Over the last years, H. pylori infection has been linked more and more often to extragastric malignancies including pancreatic, lung, hepatocellular, and pharyngeal carcinoma 28-32. However, association studies reported often controversial and inconclusive results. The most interesting and so far best analyzed association between H. pylori infection and extragastric malignancies concerns colonic neoplasms.

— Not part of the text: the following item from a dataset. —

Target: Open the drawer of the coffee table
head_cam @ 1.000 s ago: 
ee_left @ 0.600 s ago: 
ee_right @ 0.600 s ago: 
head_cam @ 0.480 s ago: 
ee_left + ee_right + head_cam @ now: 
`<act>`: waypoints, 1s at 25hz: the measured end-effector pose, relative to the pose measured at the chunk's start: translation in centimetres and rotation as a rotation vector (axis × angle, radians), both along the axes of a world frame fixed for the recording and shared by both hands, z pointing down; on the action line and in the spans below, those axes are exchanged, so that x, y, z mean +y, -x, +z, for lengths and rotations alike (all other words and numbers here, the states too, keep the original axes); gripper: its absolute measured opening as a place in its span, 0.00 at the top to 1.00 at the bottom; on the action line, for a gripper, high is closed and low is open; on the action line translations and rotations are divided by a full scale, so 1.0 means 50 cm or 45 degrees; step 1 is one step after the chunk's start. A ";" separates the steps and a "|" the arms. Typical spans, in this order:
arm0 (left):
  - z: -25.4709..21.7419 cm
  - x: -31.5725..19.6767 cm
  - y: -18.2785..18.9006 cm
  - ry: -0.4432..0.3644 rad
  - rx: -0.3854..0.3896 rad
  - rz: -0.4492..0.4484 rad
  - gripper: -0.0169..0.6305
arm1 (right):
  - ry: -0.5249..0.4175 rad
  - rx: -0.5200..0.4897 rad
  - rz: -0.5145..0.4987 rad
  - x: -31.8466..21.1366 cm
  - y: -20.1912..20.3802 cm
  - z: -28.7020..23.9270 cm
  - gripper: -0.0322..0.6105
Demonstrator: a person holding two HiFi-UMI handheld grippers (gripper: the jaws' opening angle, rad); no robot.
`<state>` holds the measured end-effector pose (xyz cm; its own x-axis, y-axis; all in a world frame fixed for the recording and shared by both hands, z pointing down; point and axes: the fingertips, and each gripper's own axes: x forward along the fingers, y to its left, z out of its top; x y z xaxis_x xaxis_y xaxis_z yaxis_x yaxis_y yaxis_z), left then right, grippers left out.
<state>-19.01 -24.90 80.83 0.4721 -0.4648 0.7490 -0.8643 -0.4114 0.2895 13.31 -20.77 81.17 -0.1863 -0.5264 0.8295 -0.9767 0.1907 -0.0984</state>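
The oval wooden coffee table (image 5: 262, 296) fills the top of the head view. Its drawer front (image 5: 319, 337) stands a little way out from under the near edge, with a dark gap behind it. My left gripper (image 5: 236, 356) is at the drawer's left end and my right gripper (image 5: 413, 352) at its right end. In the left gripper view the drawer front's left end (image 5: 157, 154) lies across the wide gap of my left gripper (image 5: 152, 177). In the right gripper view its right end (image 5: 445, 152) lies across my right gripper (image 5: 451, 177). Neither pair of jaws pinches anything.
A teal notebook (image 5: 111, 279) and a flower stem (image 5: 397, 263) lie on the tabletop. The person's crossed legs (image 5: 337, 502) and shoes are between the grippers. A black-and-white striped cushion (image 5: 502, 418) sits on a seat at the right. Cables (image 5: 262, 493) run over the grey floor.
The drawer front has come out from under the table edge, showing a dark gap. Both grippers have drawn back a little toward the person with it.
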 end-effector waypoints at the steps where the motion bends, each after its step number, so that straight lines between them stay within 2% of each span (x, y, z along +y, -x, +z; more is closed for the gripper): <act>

Helicobacter pylori and Colon Neoplasms

The first reports showing that colon neoplastic lesions, especially adenomas, are associated with an increased prevalence of H. pylori infection date back to the late 90s 33. Later reports further strengthening this association were not able to identify the underlying causal relationship between H. pylori infection and colonic neoplasms 34, 35. Most studies used a positive serology for anti-H. pylori antibodies as a marker for H. pylori infection. A very recent study (by far the largest one) including 156,000 subjects that underwent gastroscopy and colonoscopy has confirmed a strong association between H. pylori-induced gastritis and various forms of colonic neoplasms including hyperplastic polyps, adenomas and colorectal cancer 36. The most interesting aspect of this study is that several H. pylori-induced gastric pathologies, such as intestinal metaplasia, gastric adenomas, gastric lymphoma, and gastric adenocarcinoma, were also associated with colonic neoplasms. However, in spite of a clear association between H. pylori and colon neoplasms a causal relationship is not given. As H. pylori is uniquely adapted to colonize the gastric mucosa, a direct effect of the bacterium to the colon mucosa is unlikely 37. The most favoured hypothesis proposed is that H. pylori-induced hypergastrinemia may contribute to the colon carcinogenesis. Indeed, H. pylori-induced gastritis leads in some patients to increased levels of serum gastrin by negative feedback to the antral G-cells. Gastrin is a stimulating growth factor, and therefore, hypergastrinemia may promote colorectal neoplasia in humans. This hypothesis is supported by in vitro experiments, showing that high gastrin levels are associated with growth and proliferation of colon cancer cells 38, 39. Further investigations are warranted to better clarify this intriguing results.

Conclusions

Prevention is the best strategy to heal the world from the GC burden. Ideally, an effective vaccine would have the potential to reach this high hope, but in the last year, no clinical data have been published on this field. New evidence shows that H. pylori eradication has the potential to reduce GC incidence, the earlier the treatment, the higher the benefit. New targeted molecules for palliative therapy of advanced GC are under scrutiny. Recent data confirmed the association between H. pylori infection and colonic neoplasms, but the causality for this intriguing association has still to be clarified.